In enzymology, a mannotetraose 2-alpha-N-acetylglucosaminyltransferase () is an enzyme that catalyzes the chemical reaction

UDP-N-acetyl-D-glucosamine + 1,3-alpha-D-mannosyl-1,2-alpha-D-mannosyl-1,2-alpha-D-mannosyl-D-mannose  UDP + 1,3-alpha-D-mannosyl-1,2-(N-acetyl-alpha-D-glucosaminyl-alpha-D-mannosyl)-1,2-alpha-D-mannosyl-D-mannose

The 2 substrates of this enzyme are UDP-N-acetyl-D-glucosamine and 1,3-alpha-D-mannosyl-1,2-alpha-D-mannosyl-1,2-alpha-D-mannosyl-D-mannose, whereas its 2 products are UDP and 1,3-alpha-D-mannosyl-1,2-(N-acetyl-alpha-D-glucosaminyl-alpha-D-mannosyl)-1,2-alpha-D-mannosyl-D-mannose.
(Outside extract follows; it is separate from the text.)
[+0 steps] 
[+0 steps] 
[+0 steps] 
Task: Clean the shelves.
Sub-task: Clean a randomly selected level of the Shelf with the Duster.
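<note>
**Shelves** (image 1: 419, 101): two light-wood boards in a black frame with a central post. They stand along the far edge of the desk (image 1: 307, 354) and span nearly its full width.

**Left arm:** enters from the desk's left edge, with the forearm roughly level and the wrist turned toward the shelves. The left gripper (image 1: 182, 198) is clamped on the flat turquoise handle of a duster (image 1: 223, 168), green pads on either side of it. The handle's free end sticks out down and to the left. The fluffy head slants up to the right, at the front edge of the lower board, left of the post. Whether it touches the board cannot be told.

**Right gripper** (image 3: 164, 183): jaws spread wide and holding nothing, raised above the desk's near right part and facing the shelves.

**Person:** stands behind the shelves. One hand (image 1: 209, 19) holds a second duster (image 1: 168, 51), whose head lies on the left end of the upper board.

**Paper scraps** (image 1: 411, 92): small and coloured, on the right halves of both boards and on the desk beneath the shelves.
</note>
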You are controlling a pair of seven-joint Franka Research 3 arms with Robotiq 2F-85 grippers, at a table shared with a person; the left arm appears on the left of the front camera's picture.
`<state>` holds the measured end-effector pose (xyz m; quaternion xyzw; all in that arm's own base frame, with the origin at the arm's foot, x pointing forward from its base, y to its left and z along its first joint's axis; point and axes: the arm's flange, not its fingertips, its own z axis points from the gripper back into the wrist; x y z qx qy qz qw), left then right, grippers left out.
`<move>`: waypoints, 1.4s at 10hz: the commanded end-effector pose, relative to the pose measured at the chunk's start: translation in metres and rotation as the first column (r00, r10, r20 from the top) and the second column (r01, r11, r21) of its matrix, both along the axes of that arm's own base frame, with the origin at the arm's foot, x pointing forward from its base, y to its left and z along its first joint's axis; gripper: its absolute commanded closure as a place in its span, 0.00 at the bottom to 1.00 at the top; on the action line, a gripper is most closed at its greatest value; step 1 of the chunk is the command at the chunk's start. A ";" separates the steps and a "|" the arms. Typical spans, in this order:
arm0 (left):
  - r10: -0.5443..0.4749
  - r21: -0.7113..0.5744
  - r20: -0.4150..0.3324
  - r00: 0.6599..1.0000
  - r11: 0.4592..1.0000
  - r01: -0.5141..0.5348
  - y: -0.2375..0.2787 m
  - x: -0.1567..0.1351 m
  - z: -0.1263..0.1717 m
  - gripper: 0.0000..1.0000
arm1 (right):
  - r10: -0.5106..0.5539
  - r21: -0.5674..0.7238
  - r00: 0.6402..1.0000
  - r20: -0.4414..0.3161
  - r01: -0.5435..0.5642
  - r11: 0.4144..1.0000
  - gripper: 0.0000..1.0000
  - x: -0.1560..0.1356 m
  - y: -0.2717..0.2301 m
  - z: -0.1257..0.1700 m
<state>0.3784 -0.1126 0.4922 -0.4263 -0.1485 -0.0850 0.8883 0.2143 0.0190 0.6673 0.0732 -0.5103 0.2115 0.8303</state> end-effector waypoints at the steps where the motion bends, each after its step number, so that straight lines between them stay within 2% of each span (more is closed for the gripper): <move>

This enzyme belongs to the family of glycosyltransferases, specifically the hexosyltransferases.  The systematic name of this enzyme class is UDP-N-acetyl-D-glucosamine:mannotetraose alpha-N-acetyl-D-glucosaminyltransferase. Other names in common use include alpha-N-acetylglucosaminyltransferase, uridine diphosphoacetylglucosamine mannoside, and alpha1->2-alphacetylglucosaminyltransferase.